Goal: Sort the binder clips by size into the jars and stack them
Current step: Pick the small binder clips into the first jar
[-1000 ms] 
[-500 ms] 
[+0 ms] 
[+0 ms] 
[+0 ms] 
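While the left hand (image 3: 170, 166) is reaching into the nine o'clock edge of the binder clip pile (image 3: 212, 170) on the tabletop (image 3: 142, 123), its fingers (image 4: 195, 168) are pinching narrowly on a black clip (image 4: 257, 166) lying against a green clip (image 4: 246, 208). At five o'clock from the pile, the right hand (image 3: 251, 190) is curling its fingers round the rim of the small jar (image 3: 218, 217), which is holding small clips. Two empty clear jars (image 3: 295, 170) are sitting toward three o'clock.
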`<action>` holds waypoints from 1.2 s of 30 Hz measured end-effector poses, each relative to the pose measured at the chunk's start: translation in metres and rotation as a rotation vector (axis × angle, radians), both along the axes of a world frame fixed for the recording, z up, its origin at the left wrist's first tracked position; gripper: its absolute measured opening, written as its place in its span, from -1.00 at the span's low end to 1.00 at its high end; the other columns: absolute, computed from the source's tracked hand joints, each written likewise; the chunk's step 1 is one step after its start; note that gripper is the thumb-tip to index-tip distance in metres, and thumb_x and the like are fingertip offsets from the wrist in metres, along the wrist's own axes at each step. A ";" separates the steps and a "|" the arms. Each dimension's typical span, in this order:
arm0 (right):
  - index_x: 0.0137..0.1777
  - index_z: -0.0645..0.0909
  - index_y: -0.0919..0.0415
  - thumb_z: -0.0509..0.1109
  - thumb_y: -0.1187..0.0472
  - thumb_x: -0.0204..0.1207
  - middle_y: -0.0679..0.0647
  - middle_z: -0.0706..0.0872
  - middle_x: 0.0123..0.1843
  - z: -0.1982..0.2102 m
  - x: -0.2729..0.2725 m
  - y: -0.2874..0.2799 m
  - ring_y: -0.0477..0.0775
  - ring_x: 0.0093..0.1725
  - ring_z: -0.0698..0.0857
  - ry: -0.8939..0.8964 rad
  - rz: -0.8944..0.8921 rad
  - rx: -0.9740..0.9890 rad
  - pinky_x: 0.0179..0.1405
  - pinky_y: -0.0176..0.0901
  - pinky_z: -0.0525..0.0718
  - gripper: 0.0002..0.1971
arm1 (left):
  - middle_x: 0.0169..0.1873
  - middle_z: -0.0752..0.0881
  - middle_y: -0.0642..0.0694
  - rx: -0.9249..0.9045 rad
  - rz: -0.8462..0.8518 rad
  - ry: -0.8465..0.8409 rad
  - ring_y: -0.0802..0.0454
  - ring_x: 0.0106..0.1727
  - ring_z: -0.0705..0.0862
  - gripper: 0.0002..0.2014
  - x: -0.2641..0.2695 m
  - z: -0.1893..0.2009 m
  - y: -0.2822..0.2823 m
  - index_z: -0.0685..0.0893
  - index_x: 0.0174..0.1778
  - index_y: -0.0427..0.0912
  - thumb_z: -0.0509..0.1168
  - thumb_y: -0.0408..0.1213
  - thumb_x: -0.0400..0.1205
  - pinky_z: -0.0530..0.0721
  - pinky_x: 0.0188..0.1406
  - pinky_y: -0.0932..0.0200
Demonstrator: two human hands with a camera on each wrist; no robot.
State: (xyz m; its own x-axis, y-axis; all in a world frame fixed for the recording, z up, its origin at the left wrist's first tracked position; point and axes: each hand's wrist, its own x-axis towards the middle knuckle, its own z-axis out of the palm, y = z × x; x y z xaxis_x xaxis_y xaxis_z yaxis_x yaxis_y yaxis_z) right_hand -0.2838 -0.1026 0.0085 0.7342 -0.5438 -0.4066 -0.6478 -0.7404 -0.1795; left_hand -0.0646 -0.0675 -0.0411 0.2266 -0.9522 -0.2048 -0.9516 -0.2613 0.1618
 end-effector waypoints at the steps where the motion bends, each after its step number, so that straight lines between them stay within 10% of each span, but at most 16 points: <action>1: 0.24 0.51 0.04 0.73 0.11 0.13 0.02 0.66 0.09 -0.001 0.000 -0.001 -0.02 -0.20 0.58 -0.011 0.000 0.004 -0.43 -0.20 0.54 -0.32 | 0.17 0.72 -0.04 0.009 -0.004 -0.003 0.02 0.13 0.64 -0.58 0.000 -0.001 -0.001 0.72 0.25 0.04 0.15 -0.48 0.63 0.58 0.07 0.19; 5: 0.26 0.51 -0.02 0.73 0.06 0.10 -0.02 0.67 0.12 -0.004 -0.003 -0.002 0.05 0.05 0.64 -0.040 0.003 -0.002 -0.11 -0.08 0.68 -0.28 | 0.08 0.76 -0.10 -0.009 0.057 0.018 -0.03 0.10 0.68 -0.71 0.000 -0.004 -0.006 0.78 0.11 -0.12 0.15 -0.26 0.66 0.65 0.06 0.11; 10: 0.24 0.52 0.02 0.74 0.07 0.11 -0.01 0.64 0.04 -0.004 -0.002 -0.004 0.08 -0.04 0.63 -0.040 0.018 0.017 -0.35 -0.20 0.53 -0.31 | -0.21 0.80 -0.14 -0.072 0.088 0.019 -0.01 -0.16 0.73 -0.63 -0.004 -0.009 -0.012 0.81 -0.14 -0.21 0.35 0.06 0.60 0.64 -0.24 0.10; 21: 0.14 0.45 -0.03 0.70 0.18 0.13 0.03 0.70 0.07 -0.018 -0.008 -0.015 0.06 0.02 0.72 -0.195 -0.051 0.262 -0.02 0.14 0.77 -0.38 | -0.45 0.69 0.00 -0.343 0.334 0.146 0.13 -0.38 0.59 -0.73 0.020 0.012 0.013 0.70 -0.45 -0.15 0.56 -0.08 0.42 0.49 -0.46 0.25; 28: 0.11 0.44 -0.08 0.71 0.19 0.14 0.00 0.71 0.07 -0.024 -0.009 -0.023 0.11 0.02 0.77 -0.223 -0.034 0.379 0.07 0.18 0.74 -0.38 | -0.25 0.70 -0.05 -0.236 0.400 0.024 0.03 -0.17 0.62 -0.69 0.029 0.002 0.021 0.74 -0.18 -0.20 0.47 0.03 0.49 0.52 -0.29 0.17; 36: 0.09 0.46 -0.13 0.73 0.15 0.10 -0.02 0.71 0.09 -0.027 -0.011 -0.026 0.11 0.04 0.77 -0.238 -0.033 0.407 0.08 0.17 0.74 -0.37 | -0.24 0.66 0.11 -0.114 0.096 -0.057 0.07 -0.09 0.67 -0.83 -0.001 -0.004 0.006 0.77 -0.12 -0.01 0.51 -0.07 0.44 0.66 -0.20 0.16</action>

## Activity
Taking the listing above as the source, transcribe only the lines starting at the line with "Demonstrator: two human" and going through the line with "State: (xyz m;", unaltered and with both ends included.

## Response area
Demonstrator: two human hands with a camera on each wrist; no robot.
State: (xyz m; its own x-axis, y-axis; all in a world frame fixed for the recording, z up, its origin at the left wrist's first tracked position; point and axes: each hand's wrist, its own x-axis towards the middle knuckle, its own z-axis out of the palm, y = z × x; x y z xaxis_x xaxis_y xaxis_z yaxis_x yaxis_y yaxis_z) right_hand -0.2838 -0.1026 0.0085 0.7342 -0.5438 -0.4066 -0.6478 -0.7404 -0.1795; left_hand -0.0646 -0.0675 -0.0411 0.2266 -0.9522 -0.2048 -0.9516 -0.2613 0.1618

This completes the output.